The colours of the trees and the quality of light just now, as the greens of summer fade and autumn tints begin their takeover, puts me in minds of that great English painting, The Reapers by George Stubbs, which hangs in Tate Britain (digression: I didn't know that the Tate was originally called the National Gallery, Millbank – until the name was changed by a man generally reckoned the 'least successful' of all Tate directors, James Bolivar Manson, a frustrated painter and alcoholic, whose drunken excesses culminated in a 'scene' at a grand reception in Paris at which he 'punctuated the ceremony with cat-calls and cock-a-doodle-doos, and finally staggered to his feet, hurled obscene insults at the company in general and the minister in particular, and precipitated himself on the ambassadress, Lady Phipps, some say with amorous intent, others with lethal intent'. Digression ends.)

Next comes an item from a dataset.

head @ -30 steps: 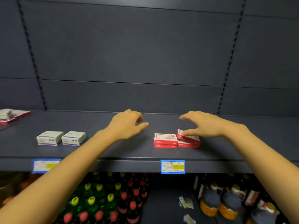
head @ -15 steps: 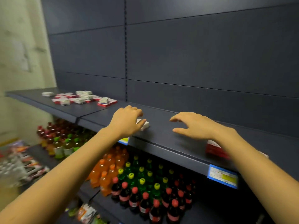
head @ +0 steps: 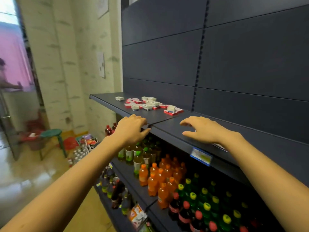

Those who run what is now Tate Britain have burdened The Reapers with this deadening interpretative caption:
'As a depiction of labour, this picture is greatly idealised. The workers are spotlessly clean despite their drudgery. The church in the distance, and the farm manager on the horse to the right, serve as reminders of spiritual and social authority. Stubbs's picture can be seen as a celebration of the order and nobility of rural life, in tune with the concern with efficiency shown by agricultural writers of the time like Arthur Young. Alternatively, you may think that his picture robs these workers of their individuality and denies the harsh realities of work for sentimental effect.'
Not only does this ignore all aesthetic, artistic or technical aspects of the painting, it also imposes on poor old Stubbs intentions that were surely not his: did he really have Arthur Young's agricultural reforms in mind then he painted it? More likely, surely, that his mind was infused with vaguely remembered images of the classical pastoral, biblical scenes (Ruth amid the alien corn), and of course earlier paintings of the same subject. But never mind all that – at today's Tate, Marxism rules. What would James Bolivar Manson say? Cock-a-doodle-doo?